Sur initiative de l’Institut international de journalisme (IIJ)
de Berlin, une équipe de 15 journalistes de l’Afrique de l’Ouest
a effectué un stage de formation en reportage sur le VIH/Sida au
Mali. Chiffres, faits et témoignages ont permis aux journalistes
de découvrir de visu les réalités du VIH/Sida dans ce pays :
- 1,7 % le taux de prévalence du VIH/sida pour une population
de 10,5 millions d’habitants ;
- un nombre cumulé des décès qui pourrait se situer à près de
170 000 en 2010 en cas d’évolution non maîtrisée ;
- une baisse de l’espérance de vie à l’horizon, etc.
Au regard de la situation, le sida n’est plus un sujet tabou et
l’engagement actif des leaders d’opinion à divers niveaux comme
la prise de conscience générale gagne du terrain face à la maladie.

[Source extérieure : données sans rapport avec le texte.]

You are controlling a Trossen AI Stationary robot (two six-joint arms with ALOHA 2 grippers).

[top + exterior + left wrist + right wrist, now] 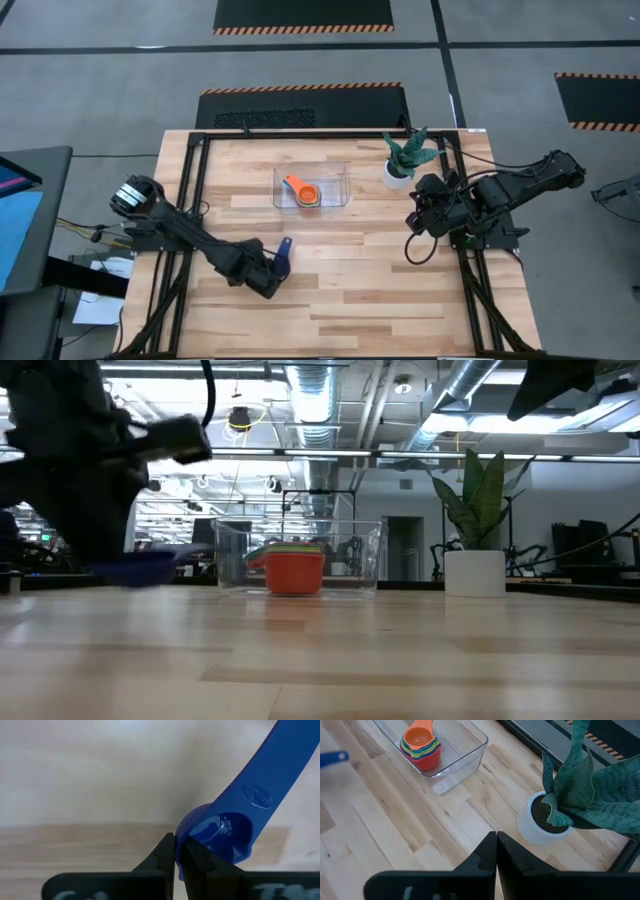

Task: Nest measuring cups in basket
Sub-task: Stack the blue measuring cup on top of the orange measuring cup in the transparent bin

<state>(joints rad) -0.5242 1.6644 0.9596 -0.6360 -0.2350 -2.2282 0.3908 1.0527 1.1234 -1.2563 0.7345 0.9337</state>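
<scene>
Left gripper [277, 268] is clamped on the rim of the dark blue measuring cup [284, 251] — from my left wrist camera I see the two fingers pinching the bowl's edge [176, 857], with the flat handle [272, 775] running away from them. On the overhead feed that cup sits low over the wooden table [370, 290], on the near side of the basket [345, 178] and a little to its left, well apart from it. At table height it looks lifted just off the wood, though I cannot tell that for sure.

Inside the clear basket I see the other cups stacked into one another: an orange cup [419, 737] on top, a red one [294, 572] outermost, with yellow, green and blue rims showing between them. The stack sits towards the basket's middle.

My right gripper [416, 218] waits above the table's right side, near the white pot with the green plant [402, 160] — its fingers are pressed together on nothing [496, 851].
</scene>
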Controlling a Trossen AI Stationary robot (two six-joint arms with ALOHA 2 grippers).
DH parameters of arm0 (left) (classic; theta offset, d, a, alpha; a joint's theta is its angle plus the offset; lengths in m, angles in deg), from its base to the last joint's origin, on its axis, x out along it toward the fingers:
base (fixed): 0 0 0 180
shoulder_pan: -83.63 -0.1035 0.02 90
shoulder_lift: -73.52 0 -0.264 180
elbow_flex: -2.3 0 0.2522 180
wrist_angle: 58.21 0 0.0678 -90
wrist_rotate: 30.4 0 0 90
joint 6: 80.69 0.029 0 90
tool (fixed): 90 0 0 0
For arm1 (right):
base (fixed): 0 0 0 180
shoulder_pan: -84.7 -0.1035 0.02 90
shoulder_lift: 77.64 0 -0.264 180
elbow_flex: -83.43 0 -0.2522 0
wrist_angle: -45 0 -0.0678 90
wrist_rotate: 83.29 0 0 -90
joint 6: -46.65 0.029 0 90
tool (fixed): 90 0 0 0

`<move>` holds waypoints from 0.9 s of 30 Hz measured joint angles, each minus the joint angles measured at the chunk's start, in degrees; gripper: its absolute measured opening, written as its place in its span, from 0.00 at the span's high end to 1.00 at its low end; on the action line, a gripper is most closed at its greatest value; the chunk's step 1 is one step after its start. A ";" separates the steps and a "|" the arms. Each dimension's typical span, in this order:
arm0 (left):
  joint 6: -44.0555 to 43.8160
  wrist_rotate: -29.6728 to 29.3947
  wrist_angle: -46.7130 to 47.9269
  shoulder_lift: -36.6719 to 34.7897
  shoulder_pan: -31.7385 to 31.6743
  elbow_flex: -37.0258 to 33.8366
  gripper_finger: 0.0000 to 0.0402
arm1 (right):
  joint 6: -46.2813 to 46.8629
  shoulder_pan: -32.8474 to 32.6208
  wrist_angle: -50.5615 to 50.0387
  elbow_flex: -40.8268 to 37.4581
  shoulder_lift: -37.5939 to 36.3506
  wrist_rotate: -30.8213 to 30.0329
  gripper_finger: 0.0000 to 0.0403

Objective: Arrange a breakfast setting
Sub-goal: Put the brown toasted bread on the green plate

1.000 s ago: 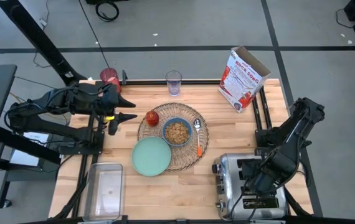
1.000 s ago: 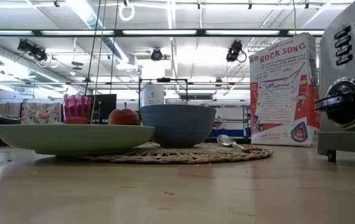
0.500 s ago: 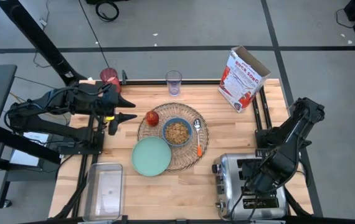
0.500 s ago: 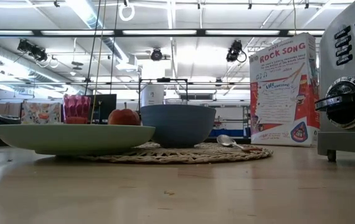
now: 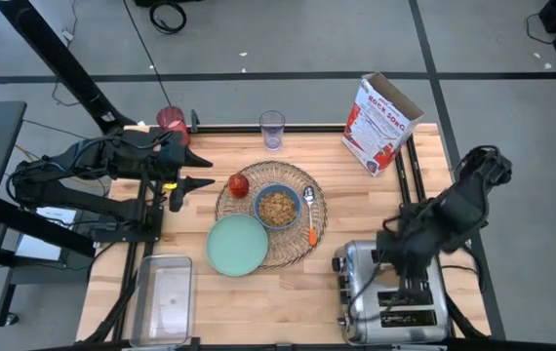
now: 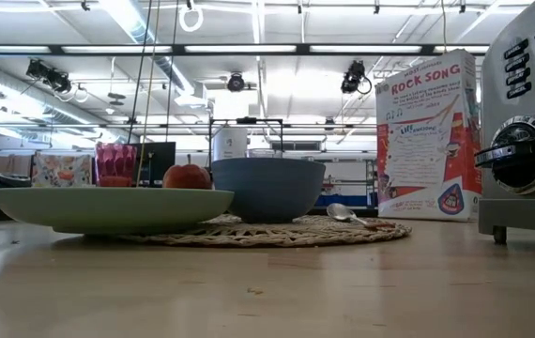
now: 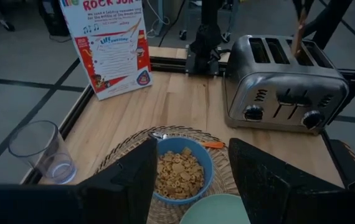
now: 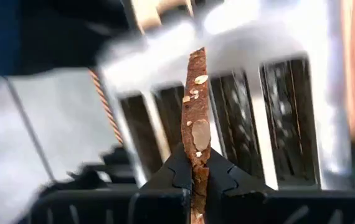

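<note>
The thin, crumbly toast slice [image 8: 194, 124] was held by its bottom edge in the right gripper [image 8: 194, 176] jaws, just above the toaster [image 5: 395, 292].

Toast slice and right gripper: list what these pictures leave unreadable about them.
- High view: the right gripper is a dark blur above the toaster; the arm covers the toast.
- Right wrist view: the toast slice shows edge-on only between the fingers, so its faces are unseen; the slots behind are blurred.
- Left wrist view: the toast appears as a thin sliver, cut by the top edge.
- Low view: the toaster is cut by the right edge; toast and gripper are out of frame.
</note>
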 joint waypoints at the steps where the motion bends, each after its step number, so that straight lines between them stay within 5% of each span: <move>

Le reportage que nous avons effectué à Bamako au cours du séminaire
international nous a fait vivre des témoignages émouvant dans un
pays fortement islamisé. Après la découverte du premier cas de VIH/Sida
au Mali en 1984, il a été mis en place le Programme national de
lutte contre le Sida (PNLS). Plus tard en 1996 le Centre de soins,
d'animation et de conseils (CESAC) a vu le jour dans l'optique de
la prise en charge des personnes vivants avec le VIH (PVVIH). Aujourd'hui
des grands efforts ont été réalisés, mais la prise en charge des
750 000 personnes séropositives nécessite encore d'énormes sacrifices
et les initiatives pour y parvenir ne manquent pas.
Du chemin reste à faire
La sensibilisation sur la pandémie du Sida au Mali est sans relâche,
et implique des personnes vivant avec le VIH (PVVIH), des dignitaires
religieux et bien d'autres personnalités physiques et morales. Cependant
du chemin reste à faire car des statistiques montrent que 90,3 %
des femmes ont déclaré avoir entendu parler du Sida, mais jusqu'à
45 % d'entre elles ignorent qu'il y a un moyen de l'éviter. En milieu
urbain 97 % en ont entendu parler et 22 % ignorent qu'il y a un
moyen de l'éviter ; tandis qu'en milieu rural si 88 % en ont entendu
parler jusqu'à 54 % ignorent qu'il y a un moyen de l'éviter. Il
ressort des enquêtes effectuées en 2001 que les jeunes adoptent
des comportements à risques :
- 65 % des jeunes ont leurs premiers rapports sexuels avant l'âge
de 18 ans ;
- 53 % des jeunes ont eu des rapports sexuels le mois précédant
l'enquête ;
- près de 20 % des garçons ont eu plus de 3 partenaires sexuels
dans les 12 derniers mois précédant l'enquête ;
- près de la moitié des jeunes n'utilisent pas le condom par confiance
en leur partenaire ;
- Pis deux jeunes interrogés sur trois ne croient en l'existence
du Sida
A ce triste constat s'ajoutent la prostitution, la multiplicité
des partenaires sexuels etc, qui exposent à des risques d'expansion
voire une explosion de l'épidémie du VIH/Sida au Mali dans les années
à venir.
D'ores et déjà la mortalité imputable au Sida au niveau des jeunes
et des adultes (15-49 ans) qui constituent la force productive se
fait sentir.
En effet, on estime qu'en 2010, on comptera plus d'un décès imputable
au Sida sur 3 décès observés au niveau des jeunes et des adultes,
soit 47 600 décès en cas d'évolution non maîtrisée de l'épidémie.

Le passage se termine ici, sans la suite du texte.